2.1 Finding approximate rather than optimal solutions
(Recall) The approximation ratio of an algorithm A on input π is:
r = A(π) / OPT(π)
where: A(π) is the solution by algorithm A
OPT(π) is the optimal solution
How can we sort this permutation?
π^2 = (2 1 5 3 4)
(1 2 5 3 4)
(1 2 3 5 4)
(1 2 3 4 5)
Algorithm 2.1 (naive): In the i-th step, put the i-th element in position. Then at
most n − 1 reversals are needed.
Let's do another example:
π^3 = (5 1 2 3 4)
(1 5 2 3 4)
.
.
(1 2 3 4 5)
.. is sorted with 4 reversals, but it is possible to sort it with only 2.
Worst case for naive algorithm:
π = (n 1 ... n−1) -> (n n−1 ... 1) -> (1 2 ... n)

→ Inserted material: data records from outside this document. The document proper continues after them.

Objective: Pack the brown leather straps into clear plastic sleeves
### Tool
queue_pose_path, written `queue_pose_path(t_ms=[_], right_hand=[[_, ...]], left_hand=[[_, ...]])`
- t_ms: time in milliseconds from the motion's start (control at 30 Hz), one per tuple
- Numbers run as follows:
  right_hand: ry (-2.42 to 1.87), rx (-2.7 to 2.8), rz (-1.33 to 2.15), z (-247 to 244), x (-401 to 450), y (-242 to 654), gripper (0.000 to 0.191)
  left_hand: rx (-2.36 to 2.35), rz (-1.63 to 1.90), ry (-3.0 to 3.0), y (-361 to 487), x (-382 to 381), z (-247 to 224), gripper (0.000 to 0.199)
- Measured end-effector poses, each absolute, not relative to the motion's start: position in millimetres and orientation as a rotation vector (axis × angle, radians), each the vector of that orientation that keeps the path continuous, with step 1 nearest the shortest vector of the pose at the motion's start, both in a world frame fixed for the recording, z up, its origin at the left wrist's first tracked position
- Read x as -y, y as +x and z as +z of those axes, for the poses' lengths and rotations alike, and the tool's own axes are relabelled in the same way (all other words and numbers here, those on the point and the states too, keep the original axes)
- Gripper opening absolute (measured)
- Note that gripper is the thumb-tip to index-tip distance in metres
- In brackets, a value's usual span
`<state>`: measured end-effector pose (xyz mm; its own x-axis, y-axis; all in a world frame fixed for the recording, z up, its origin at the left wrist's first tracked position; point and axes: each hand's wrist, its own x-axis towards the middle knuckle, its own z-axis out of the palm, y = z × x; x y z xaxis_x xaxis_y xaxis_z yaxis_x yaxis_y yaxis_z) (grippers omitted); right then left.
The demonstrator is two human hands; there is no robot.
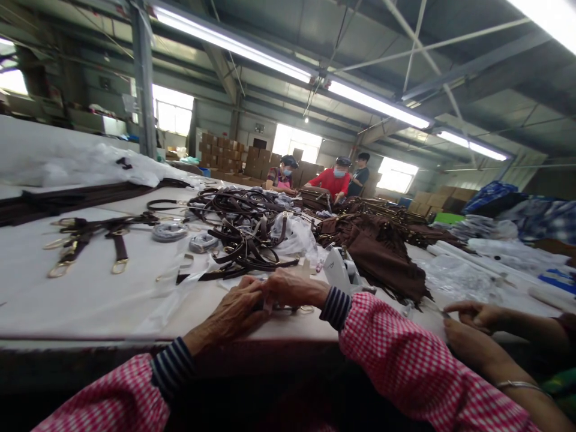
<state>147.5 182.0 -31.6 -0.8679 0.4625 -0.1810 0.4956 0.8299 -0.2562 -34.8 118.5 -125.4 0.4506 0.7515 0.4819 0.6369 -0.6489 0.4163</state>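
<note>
Near the front edge of the white table (112, 300), my left hand (234, 309) and my right hand (292, 288) meet. Their fingers are bent together around something small and pale that I cannot make out. A bit of metal hardware shows just beneath my right hand. Behind them lies a tangled pile of dark brown straps (247, 240) with gold-coloured buckles. To the right of the pile stands a white tape dispenser (339, 270). Clear plastic film (166, 300) lies on the table left of my hands.
Brown fabric pieces (382, 252) are heaped right of the dispenser. Another person's hands (477, 330) work at the right edge. Straps with gold clips (119, 249) lie on the left. Several people stand across the table, with cardboard boxes (220, 153) behind.
</note>
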Motion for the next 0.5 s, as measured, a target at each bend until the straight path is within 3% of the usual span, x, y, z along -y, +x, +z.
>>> queue_pose_path(t_ms=[167,300,367,500], right_hand=[[0.582,-3.124,0.341,-63,-157,160,0.015],[0.538,-3.120,0.742,-83,-138,167,0.018],[0.559,-3.117,0.786,-87,-134,166,0.016],[0.809,-3.168,0.554,-90,-136,158,0.017]], left_hand=[[-1.176,1.000,2.555,-35,-117,-125,0.012],[-1.281,0.965,2.575,-32,-119,-126,0.017],[-1.366,0.920,2.572,-30,-120,-127,0.018],[-1.481,0.885,2.498,-30,-119,-126,0.016]])
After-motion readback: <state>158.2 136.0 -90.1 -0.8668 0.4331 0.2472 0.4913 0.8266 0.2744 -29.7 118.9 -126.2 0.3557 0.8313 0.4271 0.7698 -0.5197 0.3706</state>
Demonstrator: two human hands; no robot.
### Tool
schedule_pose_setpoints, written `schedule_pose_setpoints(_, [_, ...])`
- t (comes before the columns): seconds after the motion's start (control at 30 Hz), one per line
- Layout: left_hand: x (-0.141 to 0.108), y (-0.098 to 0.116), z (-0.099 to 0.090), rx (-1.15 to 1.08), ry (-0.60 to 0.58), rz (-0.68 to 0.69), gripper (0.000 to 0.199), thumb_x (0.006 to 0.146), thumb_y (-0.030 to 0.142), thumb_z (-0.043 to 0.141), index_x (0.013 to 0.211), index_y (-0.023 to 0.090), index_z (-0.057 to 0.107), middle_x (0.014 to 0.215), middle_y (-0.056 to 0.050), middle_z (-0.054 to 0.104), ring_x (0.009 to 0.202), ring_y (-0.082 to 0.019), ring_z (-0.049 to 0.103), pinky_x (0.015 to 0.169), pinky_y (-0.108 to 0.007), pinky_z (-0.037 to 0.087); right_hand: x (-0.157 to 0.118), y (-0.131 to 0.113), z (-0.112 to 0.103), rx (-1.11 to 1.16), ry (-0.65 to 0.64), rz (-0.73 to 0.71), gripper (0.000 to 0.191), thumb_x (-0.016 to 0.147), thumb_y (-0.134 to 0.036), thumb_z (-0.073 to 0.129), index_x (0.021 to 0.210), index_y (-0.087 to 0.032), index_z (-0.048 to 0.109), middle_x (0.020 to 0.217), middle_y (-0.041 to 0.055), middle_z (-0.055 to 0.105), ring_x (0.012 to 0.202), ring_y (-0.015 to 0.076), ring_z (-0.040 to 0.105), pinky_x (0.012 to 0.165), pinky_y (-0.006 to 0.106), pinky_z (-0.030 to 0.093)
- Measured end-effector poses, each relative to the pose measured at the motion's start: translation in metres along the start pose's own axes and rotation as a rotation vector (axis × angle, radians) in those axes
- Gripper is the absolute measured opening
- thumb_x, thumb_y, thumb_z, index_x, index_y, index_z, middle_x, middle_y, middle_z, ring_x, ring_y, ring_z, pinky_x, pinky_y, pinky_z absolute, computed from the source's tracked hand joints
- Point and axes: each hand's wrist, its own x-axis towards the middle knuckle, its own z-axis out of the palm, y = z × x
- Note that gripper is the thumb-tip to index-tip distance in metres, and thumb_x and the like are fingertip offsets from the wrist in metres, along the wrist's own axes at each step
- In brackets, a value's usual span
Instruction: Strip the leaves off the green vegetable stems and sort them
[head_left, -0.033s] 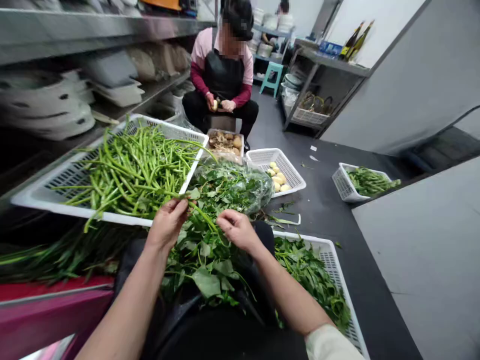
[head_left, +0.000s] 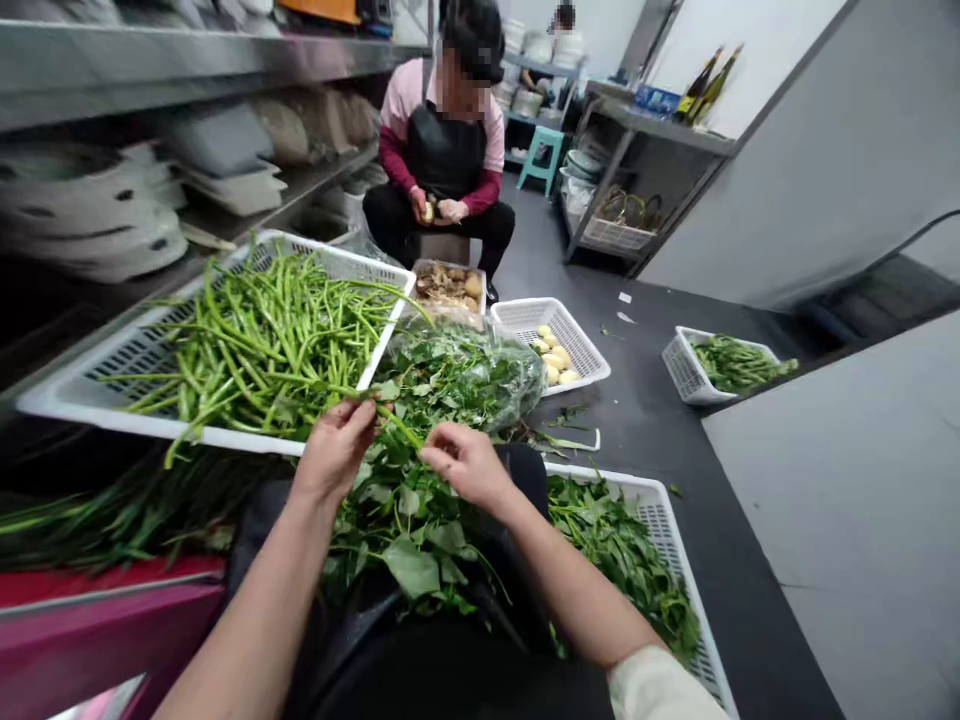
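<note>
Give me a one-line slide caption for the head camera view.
Left hand pinching a green stem, right hand beside it, above leafy greens.

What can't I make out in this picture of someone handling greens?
All in the head view:
Right hand: its curled fingers hide whether they grip the green stem.
Lower-right basket: partly hidden by the right forearm, cut off by the bottom edge.
Bottles: labels too small to read.
White containers at left: blurred.
</note>
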Motion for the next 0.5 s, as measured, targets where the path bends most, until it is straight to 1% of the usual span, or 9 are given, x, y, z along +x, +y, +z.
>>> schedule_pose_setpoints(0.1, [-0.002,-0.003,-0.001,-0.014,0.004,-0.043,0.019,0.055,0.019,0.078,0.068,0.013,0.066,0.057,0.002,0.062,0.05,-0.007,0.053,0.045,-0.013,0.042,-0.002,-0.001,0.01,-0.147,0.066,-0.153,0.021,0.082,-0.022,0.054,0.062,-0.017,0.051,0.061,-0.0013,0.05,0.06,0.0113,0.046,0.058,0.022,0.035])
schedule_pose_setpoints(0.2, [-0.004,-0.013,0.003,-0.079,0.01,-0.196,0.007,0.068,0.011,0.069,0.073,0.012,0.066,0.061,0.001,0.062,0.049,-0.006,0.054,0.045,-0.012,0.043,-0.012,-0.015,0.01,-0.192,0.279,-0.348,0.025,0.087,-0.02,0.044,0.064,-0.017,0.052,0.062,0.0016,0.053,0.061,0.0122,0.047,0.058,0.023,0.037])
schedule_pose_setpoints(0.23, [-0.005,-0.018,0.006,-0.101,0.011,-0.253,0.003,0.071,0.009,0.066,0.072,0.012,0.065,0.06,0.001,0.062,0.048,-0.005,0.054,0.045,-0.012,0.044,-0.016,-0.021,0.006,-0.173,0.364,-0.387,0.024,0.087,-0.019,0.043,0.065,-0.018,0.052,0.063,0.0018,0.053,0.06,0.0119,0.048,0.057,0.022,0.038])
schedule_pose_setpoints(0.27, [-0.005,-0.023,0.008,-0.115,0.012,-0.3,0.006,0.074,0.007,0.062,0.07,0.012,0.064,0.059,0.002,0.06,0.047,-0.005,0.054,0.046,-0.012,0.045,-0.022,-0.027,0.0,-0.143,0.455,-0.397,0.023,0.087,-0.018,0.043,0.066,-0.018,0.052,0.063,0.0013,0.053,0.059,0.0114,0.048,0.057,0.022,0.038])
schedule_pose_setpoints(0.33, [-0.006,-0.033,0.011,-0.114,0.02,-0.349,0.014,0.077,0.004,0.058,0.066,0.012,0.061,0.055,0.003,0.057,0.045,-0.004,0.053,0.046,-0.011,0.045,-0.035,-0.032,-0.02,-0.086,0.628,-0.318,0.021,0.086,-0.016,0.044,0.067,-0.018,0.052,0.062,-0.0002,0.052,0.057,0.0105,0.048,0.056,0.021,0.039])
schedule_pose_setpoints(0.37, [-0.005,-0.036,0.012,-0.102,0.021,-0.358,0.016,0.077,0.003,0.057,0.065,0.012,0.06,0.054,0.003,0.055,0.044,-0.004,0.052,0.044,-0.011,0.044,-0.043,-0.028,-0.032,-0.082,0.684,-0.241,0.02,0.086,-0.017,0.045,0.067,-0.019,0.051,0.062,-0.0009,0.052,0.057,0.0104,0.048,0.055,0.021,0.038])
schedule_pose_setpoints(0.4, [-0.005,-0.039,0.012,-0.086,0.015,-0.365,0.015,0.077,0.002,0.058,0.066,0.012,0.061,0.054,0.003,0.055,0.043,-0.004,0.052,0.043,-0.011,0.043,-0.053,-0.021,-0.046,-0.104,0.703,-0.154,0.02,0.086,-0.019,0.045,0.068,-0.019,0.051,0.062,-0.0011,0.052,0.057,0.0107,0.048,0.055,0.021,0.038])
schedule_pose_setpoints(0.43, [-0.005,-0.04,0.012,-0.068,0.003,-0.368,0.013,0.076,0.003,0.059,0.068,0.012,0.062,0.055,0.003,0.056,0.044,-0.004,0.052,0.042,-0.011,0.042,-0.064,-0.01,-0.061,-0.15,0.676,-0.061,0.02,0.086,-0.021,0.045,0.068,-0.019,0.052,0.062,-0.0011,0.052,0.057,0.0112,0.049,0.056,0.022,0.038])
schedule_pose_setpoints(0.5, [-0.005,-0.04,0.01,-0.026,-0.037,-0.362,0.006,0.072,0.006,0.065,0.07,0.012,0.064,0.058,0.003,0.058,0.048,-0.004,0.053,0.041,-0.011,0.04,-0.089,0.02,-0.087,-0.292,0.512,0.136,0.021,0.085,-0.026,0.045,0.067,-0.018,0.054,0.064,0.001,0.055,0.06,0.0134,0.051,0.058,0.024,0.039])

In this case, the ratio between naive and the optimal solution is (n-1)/2.
Why is this algorithm bad? Because it breaks some “good” parts: applying the
reversal ρ(1, 2) on π = ( 5 1 2 3 4) to put 1 in its position breaks the “good”
connection 1, 2
2.2 A 2-approximation algorithm for the reversal distance (see Kececioglu and
Sankoff, 1992)
Definition 2.2: For a permutation π = (π_1 π_2 ··· π_n), two elements π_i and
π_{i+1} form a /breakpoint/ (BP), if |π_i − π_i+1| > 1 and otherwise an
/adjacency/ (ADJ).
Ex.: in π^2 are (1 5), (5 3) breakpoints
... but so are (2) and (4)!
-> add 0, n+1 to beginning and end of permutation.
Observation 2.1: There are at most n+1 breakpoints and the only permutation
without breakpoints is the identity.